Pope Pius IX was one of the most important Italian popes ever. His election took place during the Italian Risorgimento and his papacy was as brilliant as controversial … How come? Because of his extreme closed mind and even the close relationship with the world of politics, which he wanted to be part of but from which he wanted to exclude the people, the majority.

His thought was radical and, in a sense, dictatorial, but noble. In fact, he was beatified in honor of the Jubilee of 2000 by Pope John Paul II. His remains are still preserved at the basilica of San Lorenzo al Verano, Rome, and they welcome hundreds of curious visitors from all over the world daily. It is thanks to Pope Pius IX that it is possible to celebrate the Immaculate Conception every year, on December 8, and it is thanks to him if the same has been made a national holiday.

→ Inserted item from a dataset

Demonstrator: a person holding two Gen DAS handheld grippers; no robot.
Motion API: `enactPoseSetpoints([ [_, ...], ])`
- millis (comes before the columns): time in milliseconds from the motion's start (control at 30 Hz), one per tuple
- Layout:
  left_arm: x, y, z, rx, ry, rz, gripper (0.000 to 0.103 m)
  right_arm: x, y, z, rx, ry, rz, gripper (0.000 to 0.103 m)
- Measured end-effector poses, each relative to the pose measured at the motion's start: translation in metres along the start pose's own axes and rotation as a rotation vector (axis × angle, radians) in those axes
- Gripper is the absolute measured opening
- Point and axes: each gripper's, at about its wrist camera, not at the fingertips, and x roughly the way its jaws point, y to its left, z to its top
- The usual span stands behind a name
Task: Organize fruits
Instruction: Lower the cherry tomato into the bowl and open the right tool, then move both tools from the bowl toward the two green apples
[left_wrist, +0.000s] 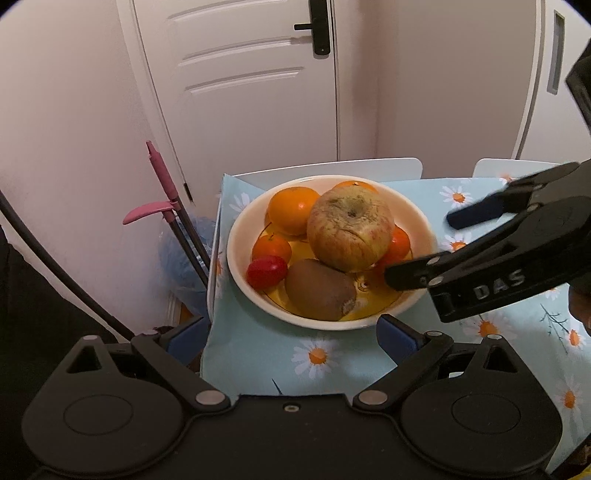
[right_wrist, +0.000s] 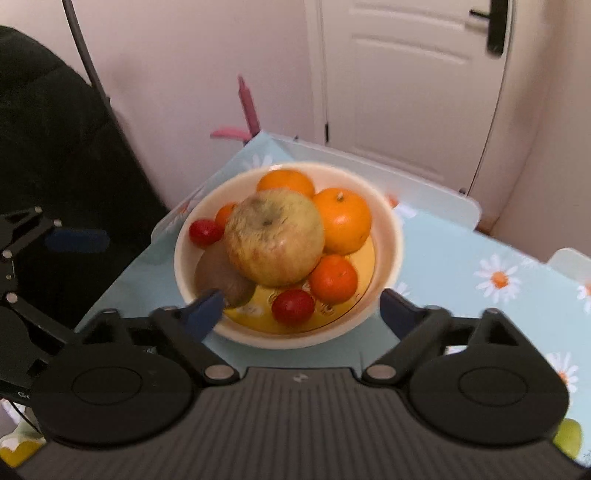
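Observation:
A cream bowl (left_wrist: 240, 273) (right_wrist: 388, 229) stands near the table's far left corner. It holds a large yellow-red apple (left_wrist: 349, 229) (right_wrist: 275, 238), oranges (left_wrist: 291, 210) (right_wrist: 341, 219), small tangerines (left_wrist: 271, 249) (right_wrist: 332, 278), red cherry tomatoes (left_wrist: 266, 271) (right_wrist: 293, 306) and a brown kiwi (left_wrist: 319, 293) (right_wrist: 221, 277). My left gripper (left_wrist: 291, 338) is open and empty, just in front of the bowl. My right gripper (right_wrist: 301, 306) (left_wrist: 417, 247) is open and empty, its fingers either side of the bowl's near right rim, above the fruit.
The table wears a light blue daisy-print cloth (left_wrist: 295, 354) (right_wrist: 461, 258). Its left edge drops off beside a pink-handled tool (left_wrist: 162, 184) and a blue bag (left_wrist: 184, 254). A white door (left_wrist: 251, 85) is behind. A green fruit (right_wrist: 569, 437) lies at the right wrist view's lower right.

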Motion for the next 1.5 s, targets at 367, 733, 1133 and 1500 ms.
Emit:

One of the greatest Italian Popes

Pope Pius IX was one of the greatest Italian popes. He was elected in the Risorgimento era and was, for many years, an active guide of the Pontifical State, with its splendid Vatican Museums visited by thousands of tourists every day. His story is made of ups and downs, of innovation and of splendid works towards the community but also of closure and schematic regimes, almost dictatorial, in the good sense of the term. His “vision of the world” was certainly not forgotten, but let’s try to  understand more.

Pio IX: Election and life

The activity of Pope Pius IX is almost unparalleled with the activity carried out by any other pope predecessor or precursor. The papacy of  Pius IX, born as Giovanni Maria Mastai Ferretti, is the longest in Catholic history after Saint Peter’s, and lasted for 31 years, 7 months and 23 days. Despite his apparent liberal tendencies, the attentive approach to the community, and interest in the common thought of its faithful, his papacy was anything but “open-minded.”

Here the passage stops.